- PROBLEM STATEMENT: No pictures belong in the copy. Retype exactly, and only, the stretch of lines below from the one with "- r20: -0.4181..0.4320" through the one with "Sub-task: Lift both".

- SOURCE DATA:
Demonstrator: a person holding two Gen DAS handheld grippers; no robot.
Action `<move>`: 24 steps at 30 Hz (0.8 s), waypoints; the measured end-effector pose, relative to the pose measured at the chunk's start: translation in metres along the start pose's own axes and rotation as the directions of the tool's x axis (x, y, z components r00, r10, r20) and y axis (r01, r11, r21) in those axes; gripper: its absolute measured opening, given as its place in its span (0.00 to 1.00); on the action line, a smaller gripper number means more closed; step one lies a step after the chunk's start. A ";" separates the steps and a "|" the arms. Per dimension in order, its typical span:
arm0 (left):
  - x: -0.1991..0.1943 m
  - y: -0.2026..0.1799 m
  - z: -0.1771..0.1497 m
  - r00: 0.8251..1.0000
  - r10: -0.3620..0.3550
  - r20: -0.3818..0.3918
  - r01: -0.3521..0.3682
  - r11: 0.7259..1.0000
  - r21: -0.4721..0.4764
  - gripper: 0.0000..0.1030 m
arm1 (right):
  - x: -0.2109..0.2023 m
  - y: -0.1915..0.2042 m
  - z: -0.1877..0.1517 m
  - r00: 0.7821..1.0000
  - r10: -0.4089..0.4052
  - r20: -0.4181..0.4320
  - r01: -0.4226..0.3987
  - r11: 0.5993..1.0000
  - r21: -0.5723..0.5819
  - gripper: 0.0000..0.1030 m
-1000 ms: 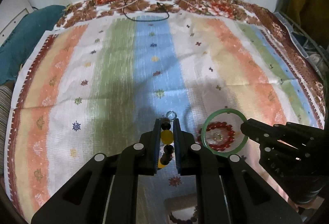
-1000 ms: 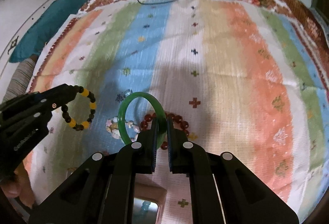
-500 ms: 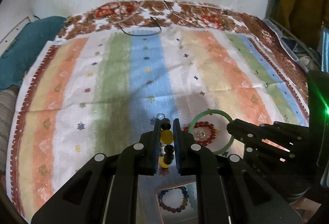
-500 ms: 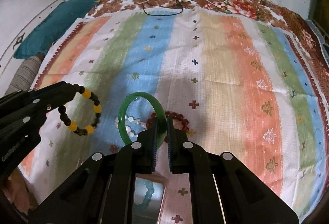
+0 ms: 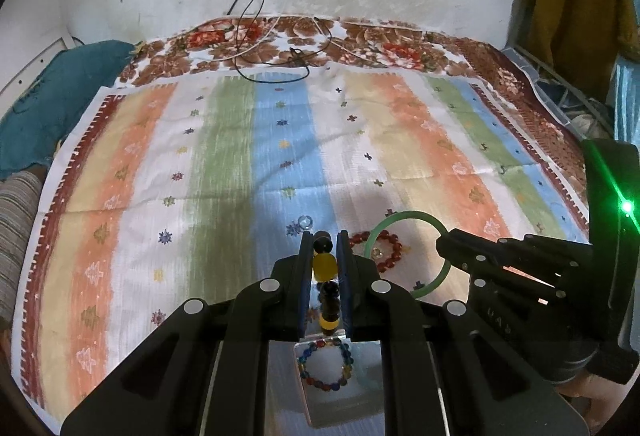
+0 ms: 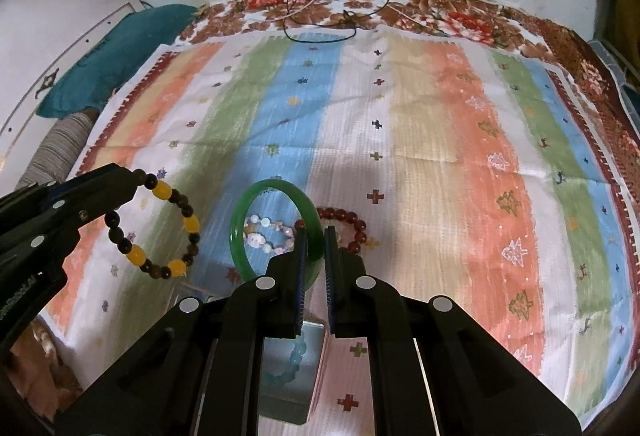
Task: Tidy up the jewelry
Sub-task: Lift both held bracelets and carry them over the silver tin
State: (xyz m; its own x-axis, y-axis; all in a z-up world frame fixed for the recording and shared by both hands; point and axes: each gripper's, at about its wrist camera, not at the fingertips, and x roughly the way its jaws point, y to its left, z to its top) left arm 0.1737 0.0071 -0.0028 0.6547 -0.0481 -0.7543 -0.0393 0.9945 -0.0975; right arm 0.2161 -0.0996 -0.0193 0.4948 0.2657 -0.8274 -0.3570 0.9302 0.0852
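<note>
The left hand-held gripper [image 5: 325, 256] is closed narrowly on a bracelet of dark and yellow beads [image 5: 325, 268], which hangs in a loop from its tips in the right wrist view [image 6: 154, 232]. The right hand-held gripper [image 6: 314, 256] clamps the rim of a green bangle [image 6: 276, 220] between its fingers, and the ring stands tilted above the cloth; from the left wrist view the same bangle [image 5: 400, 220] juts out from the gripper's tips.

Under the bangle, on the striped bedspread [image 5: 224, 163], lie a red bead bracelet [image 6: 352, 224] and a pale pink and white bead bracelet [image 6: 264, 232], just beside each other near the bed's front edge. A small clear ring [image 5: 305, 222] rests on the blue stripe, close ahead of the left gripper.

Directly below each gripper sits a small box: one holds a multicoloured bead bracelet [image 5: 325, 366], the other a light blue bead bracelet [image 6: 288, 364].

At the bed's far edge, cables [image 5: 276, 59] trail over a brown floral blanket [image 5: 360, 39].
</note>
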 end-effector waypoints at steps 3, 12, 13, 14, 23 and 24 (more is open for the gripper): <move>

- THE COMPLETED TASK:
  - r20: -0.4181..0.4320
  - r01: -0.4226..0.3987
  - r11: 0.5993..1.0000
  - r21: -0.5723..0.5819
  - gripper: 0.0000..0.1030 m
-1000 ms: 
-1000 ms: 
-500 ms: 
-500 ms: 
+0 ms: 
+0 ms: 
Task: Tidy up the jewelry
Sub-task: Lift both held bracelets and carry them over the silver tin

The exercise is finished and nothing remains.